Потом наступила тишина. Все взгляды были направлены на высокого парня и девушку, держащую его за руку. В свободной руке парень сжимал гитару. Они выходили из палатки, которую спасли от разрушения скорость и ловкость трех снайперов. Двое людей, которые были на волосок от смерти, оставшись в палатке, когда все остальные бежали в панике.

Джоби остановился, глядя на слона, раскинувшегося на земле горой. На красивом лице его была печаль, он хотел было вырвать руку из руки Салли Энн, но она держала крепко.

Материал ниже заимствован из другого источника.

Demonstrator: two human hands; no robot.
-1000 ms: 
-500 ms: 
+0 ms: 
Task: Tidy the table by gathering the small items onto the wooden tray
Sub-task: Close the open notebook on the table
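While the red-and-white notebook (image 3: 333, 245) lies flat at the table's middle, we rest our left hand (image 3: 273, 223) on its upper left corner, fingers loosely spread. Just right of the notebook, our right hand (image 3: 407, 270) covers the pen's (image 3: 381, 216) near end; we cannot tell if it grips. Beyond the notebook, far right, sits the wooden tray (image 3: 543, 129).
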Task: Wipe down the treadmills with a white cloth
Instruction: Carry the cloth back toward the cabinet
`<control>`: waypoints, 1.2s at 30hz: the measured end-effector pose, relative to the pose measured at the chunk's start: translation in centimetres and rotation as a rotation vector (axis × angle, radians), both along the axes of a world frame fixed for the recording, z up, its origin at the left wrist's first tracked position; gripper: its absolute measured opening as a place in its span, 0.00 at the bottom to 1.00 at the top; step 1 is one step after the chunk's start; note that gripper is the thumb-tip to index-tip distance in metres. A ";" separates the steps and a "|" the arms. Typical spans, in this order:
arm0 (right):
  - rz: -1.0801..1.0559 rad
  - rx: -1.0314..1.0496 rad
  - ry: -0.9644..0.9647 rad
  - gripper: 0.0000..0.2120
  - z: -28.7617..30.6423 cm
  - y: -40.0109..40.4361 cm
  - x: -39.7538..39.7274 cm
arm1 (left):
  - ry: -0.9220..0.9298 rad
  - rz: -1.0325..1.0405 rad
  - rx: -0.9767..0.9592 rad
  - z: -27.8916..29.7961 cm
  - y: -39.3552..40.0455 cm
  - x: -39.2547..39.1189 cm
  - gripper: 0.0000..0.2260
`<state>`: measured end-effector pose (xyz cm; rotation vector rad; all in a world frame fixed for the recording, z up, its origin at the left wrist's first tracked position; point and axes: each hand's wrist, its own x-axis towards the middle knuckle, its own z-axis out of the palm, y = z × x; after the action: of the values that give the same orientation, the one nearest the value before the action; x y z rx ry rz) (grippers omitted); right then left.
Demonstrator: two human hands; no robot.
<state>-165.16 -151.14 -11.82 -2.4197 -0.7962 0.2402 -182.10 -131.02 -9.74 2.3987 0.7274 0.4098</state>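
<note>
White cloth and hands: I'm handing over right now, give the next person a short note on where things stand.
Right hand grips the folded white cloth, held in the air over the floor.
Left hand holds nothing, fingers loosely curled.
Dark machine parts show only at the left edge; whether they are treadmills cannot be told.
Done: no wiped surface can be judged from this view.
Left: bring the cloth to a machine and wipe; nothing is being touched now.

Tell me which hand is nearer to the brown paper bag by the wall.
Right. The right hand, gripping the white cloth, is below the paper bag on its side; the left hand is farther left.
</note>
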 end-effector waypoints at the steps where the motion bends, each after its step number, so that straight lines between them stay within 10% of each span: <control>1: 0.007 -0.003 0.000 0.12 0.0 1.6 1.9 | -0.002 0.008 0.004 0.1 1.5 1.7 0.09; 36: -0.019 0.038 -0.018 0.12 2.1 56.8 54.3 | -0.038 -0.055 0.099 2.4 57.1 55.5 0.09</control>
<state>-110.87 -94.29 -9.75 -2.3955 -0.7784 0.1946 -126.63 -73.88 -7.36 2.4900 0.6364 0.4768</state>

— Точно так же, как в прошлый раз. — Его тихий шепот слышала только она. — Безумие и смерть.

— Он уже был бешеный, когда мы его видели, — ответила Салли Энн. — Это было видно. Ты сам так сказал, Джоби.

— Не бешеный, а встревоженный, — резко возразил он. — Он был так напуган, что взбесился от страха, начал все крушить в поисках... — Голос его замолк. — Как и те куры, они бы тоже набросились на нас, если бы освободились из клеток.

— Какая чушь, — воскликнула Салли Энн. — Слон был старый, дряхлый. Ты становишься прямо-таки одержимым, Джоби. У тебя мания преследования.

Внезапный треск пламени заглушил его ответ. Высоко в ночное небо взлетели искры, заклубился густой дым от горящей резины. Он схватил Салли Энн за руку, начал оттаскивать от огня, вновь переживая ужас пожара на станции «Амоко», когда они шли к ожидавшим их полицейским.